▶ [Problem requirements]
Without including any pictures, return the records below exactly as written.

▶ [Recorded data]
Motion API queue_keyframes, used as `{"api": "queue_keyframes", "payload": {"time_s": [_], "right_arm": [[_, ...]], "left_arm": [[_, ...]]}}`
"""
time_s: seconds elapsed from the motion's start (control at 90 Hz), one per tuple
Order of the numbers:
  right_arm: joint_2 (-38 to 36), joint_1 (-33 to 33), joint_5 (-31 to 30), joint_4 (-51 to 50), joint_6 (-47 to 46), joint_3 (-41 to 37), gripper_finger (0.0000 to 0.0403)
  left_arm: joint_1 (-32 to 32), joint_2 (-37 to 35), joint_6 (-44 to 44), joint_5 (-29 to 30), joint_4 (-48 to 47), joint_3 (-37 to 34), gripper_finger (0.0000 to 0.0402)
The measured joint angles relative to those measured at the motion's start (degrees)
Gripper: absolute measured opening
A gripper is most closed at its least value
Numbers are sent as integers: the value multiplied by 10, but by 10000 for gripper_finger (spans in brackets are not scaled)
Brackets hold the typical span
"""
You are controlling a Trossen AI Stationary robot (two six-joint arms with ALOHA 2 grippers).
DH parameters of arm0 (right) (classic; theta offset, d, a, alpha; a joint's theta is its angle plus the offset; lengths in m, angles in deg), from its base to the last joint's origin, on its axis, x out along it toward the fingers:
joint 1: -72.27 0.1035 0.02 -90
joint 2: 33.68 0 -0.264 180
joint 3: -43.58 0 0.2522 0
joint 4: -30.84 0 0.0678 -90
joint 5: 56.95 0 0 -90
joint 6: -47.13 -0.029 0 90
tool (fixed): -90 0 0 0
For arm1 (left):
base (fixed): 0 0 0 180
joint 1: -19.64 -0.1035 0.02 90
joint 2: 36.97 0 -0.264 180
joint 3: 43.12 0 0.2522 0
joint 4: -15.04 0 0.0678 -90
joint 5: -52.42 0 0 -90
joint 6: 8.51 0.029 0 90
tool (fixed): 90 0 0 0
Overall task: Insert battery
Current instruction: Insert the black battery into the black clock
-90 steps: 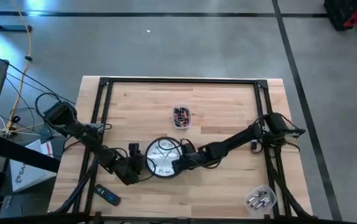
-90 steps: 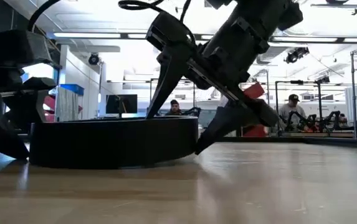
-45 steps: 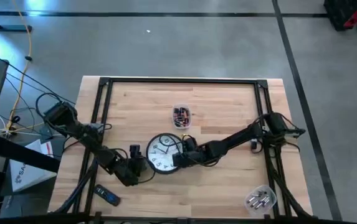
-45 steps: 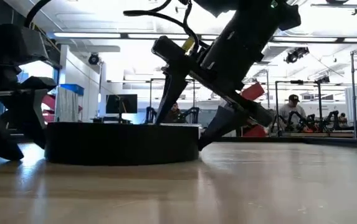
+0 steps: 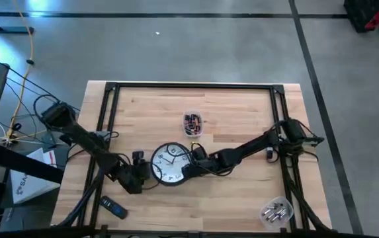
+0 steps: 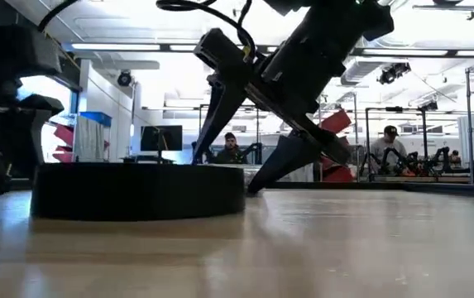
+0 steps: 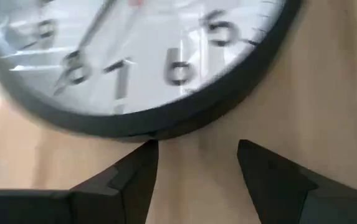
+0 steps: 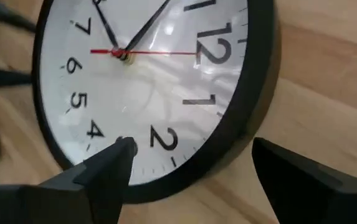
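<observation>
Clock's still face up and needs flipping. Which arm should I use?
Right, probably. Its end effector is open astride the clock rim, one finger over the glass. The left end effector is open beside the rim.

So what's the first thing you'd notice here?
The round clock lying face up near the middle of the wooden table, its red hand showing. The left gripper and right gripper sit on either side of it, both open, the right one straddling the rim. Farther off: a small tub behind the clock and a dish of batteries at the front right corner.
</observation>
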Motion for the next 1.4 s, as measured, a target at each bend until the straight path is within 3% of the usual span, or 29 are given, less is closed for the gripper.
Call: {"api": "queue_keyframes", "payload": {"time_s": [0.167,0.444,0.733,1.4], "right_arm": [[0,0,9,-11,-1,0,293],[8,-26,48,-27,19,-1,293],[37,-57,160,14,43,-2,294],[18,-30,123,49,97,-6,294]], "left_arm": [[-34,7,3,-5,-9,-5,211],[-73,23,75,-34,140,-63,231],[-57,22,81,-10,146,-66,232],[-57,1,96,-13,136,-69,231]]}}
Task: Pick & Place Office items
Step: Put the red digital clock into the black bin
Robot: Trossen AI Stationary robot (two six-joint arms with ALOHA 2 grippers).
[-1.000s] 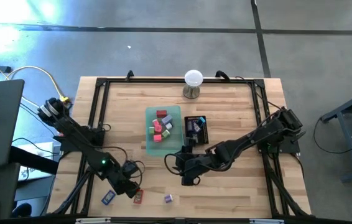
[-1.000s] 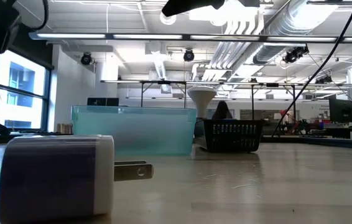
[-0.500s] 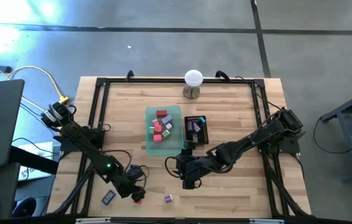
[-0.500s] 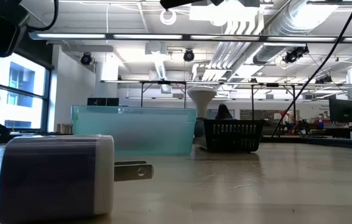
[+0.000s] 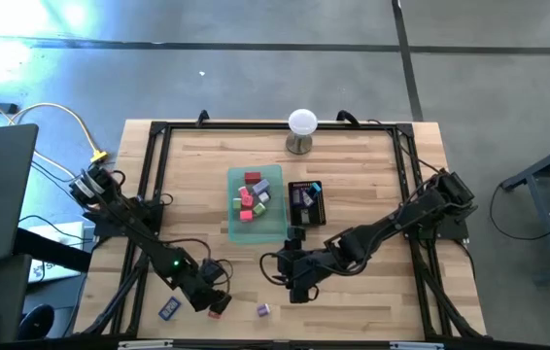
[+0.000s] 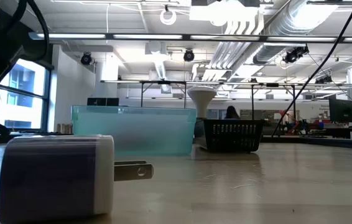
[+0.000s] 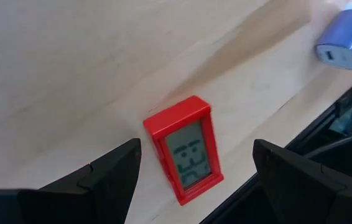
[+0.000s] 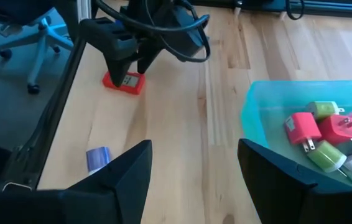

▶ [Response]
Motion API queue_keyframes, used as `{"api": "queue_keyframes", "payload": {"time_s": [_], "right_arm": [[_, ...]], "left_arm": [[_, ...]]}}`
"""
time_s: seconds elapsed from the motion's start (control at 90 Hz), one per tuple
Order of the numbers:
  right_arm: joint_2 (-38 to 36), joint_1 (-33 to 33), joint_5 (-31 to 30), joint_4 (-51 to 50), joint_6 (-47 to 46), joint_3 (-41 to 37), gripper_finger (0.0000 to 0.0403)
  left_arm: joint_1 (-32 to 32), joint_2 (-37 to 35), joint_6 (-44 to 44), joint_5 (-29 to 30), joint_4 (-48 to 47), joint_3 (-37 to 34), gripper_finger (0.0000 to 0.0402)
The measured joint angles relative to those measured at the motion's start (degrees)
Gripper: absolute measured opening
A gripper is most closed at its least value
Numbers are sent as integers: the value multiplied by 10, but by 10000 for gripper_finger (spans in brackets are not scaled)
Brackets hold the typical span
"""
You are controlling a Trossen AI Stationary robot (two six-joint arms with ALOHA 2 grippers).
DH parameters of arm0 (right) (classic; theta offset, d, a, alpha; a joint's theta is its angle plus the offset; lengths in m, angles in deg), from its base to the last joint's origin, on its axis, x out along it toward the fingers:
joint 1: -72.27 0.1035 0.02 -90
joint 2: 33.68 0 -0.264 180
joint 3: -43.58 0 0.2522 0
joint 4: -30.84 0 0.0678 -90
joint 5: 56.95 0 0 -90
joint 6: -47.13 -0.029 0 90
tool (fixed): -90 0 0 0
For arm1 (left):
base (fixed): 0 0 0 180
joint 1: -19.64 -0.1035 0.02 90
joint 2: 36.97 0 -0.264 180
joint 3: 43.12 0 0.2522 0
joint 4: -15.04 0 0.0678 -90
joint 5: -52.42 0 0 -90
joint 6: 8.51 0.029 0 90
tool (fixed): 90 0 0 0
Overall task: Insert battery
Current instruction: Insert the black battery into the black clock
-90 steps: 
-90 steps: 
-45 steps: 
-45 steps: 
+0 steps: 
+0 steps: 
+0 steps: 
+0 steps: 
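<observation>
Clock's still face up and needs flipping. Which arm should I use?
Right, probably. Its end effector is open astride the clock rim, one finger over the glass. The left end effector is open beside the rim.

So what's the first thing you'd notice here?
The round clock lying face up near the middle of the wooden table, its red hand showing. The left gripper and right gripper sit on either side of it, both open, the right one straddling the rim. Farther off: a small tub behind the clock and a dish of batteries at the front right corner.
</observation>
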Motion for the next 1.4 s, as measured, a target at each bend until the straight path is within 3% of the usual span, or 29 are given, less is closed for the gripper.
Call: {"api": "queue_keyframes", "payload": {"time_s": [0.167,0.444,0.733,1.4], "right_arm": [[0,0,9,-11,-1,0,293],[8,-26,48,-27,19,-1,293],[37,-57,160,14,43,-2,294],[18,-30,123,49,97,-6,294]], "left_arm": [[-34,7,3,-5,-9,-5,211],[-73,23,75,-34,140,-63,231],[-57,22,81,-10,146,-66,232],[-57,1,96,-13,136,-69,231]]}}
Task: Pick & Place Office items
Step: Put the red digital clock into the black bin
Robot: Trossen AI Stationary robot (two six-joint arms with ALOHA 2 grippers).
[-1.000s] 
[-1.000s] 
[-0.500s] 
[-0.500s] 
[+0.000s] 
[+0.000s] 
[+0.000s] 
[+0.000s] 

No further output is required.